Distributions
Statistics frequently utilize the concept of distributions that come from probability theory. These distribution represent infinite, continuous populations, that we can sample from.
Distributions are organized into families, which is a set of rules that describe the expected frequency of values. A specific distribution is given by a distribution family and its parameters.
The uniform distributions
For instance, one of the most frequently used distribution families is the uniform distribution family, which can be described with two parameters: a minimum (a) and a maximum (b). The uniform distribution expresses that if you would draw random numbers from the continuous interval between a and b, every number - with the minimum and the maximum included - has exactly equal chance of getting drawn.
The simplest, and most important distribution in the uniform distribution family is the standard uniform distribution: U(0,1) - U represent the the distribution family, 0 and 1 are the parameters.
Note: Almost all implementations of (pseudo)random number generation are actually derived from this simple distribution!
Sampling from the uniform distribution
We can sample from this distribution in R using the runif()
function. The first argument of this function (x
) sets the number of elements that we want to draw from this distribution.
# getting 5 values from U(0,1)
runif(5)
[1] 0.0001456398 0.9648580905 0.3221379726 0.3516660845 0.3109391942
Note that the results of this random draw will not be ordered, and every time you run the function, you will get a different result.

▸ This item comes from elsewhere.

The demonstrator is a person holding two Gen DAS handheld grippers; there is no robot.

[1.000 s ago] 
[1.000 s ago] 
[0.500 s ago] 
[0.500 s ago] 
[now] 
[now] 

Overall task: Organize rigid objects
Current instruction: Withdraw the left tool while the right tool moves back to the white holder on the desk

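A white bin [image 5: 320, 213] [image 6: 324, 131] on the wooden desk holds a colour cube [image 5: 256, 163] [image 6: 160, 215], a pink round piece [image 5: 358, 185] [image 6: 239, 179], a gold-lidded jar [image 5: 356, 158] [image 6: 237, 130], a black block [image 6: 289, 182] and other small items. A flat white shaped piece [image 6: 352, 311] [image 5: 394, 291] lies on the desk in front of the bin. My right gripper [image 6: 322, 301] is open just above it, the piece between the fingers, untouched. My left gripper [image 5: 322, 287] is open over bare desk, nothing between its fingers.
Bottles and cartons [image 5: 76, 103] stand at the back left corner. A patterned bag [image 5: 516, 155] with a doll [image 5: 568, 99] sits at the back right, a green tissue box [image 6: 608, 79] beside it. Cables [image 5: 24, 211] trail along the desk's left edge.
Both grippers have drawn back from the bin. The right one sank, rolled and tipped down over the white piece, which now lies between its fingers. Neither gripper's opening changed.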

Other uniform distributions
You can use the usual question mark ?runif
command to acces the manual file fo this function. If you look up the usage of the runif()
, you will see that it actually allows you to set the minimum and maximum parameters, so you can generate random numbers from any other uniform distribution, by setting the min
and max
arguments.
# getting 5 values from U(10,20)
runif(3, min=10, max=20)
[1] 19.87434 12.28877 17.62724
Note that this manual page is shared with other functions dunif()
, punif()
, qunif()
that generate other descriptors of these distributions. You can guess that the ‘-unif’ postfix indicates the uniform family. The r- prefix indicates random number generation.

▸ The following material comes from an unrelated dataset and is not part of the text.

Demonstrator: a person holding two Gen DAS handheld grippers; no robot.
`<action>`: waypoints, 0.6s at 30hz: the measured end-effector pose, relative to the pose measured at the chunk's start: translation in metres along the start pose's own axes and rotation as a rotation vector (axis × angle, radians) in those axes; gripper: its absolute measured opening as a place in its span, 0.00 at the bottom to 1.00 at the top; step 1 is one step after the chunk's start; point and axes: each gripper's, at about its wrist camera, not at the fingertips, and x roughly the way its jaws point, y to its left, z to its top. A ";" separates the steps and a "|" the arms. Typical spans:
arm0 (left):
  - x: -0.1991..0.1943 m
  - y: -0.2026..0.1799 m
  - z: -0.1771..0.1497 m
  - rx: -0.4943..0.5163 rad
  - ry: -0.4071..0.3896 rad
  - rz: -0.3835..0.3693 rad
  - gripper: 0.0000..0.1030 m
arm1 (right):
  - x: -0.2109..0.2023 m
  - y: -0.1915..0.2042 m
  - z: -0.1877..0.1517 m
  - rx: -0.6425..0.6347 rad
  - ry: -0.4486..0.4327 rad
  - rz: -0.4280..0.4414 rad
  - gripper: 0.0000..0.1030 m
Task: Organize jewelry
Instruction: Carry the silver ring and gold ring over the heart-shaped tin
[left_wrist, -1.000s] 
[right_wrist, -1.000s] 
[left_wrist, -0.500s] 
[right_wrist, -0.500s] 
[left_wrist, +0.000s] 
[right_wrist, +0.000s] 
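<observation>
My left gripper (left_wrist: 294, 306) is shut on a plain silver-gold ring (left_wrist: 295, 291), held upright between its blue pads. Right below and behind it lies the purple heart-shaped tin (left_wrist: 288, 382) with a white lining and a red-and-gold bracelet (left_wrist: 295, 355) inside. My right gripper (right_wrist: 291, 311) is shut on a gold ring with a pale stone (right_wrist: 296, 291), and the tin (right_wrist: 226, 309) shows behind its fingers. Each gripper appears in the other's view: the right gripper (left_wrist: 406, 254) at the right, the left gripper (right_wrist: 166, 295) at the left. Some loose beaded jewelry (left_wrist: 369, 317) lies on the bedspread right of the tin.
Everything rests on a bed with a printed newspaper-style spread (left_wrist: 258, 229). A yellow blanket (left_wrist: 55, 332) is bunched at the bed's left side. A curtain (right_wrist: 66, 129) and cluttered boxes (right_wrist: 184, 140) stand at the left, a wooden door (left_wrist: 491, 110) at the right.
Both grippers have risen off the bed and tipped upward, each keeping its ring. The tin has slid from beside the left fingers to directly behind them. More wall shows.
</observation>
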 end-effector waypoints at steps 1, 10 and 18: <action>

Confirming results: large numbers
When only small samples are generated, they will be considerably uneven. However, you can quickly confirm the uniformity of this distributionif you create 1) a large enough sample and 2) make a histogram from it.
# getting one million values
bigSamp <- runif(1e6, min=10, max=20)
hist(bigSamp)
Other families
You can guess now that random number generation (and also the other distribution-functions) can be executed with other distributions as well!
These include, for example, the following frequently used distribution families (both discrete and continuous):
Family | Random number generation |
---|---|
Uniform | runif() |
Binomial | rbinom() |
Normal | rnorm() |
Geometric | rgeom() |
Exponential | rexp() |
Lognormal | rlnorm() |
Beta | rbeta() |
See ?Distributions
for a complete list.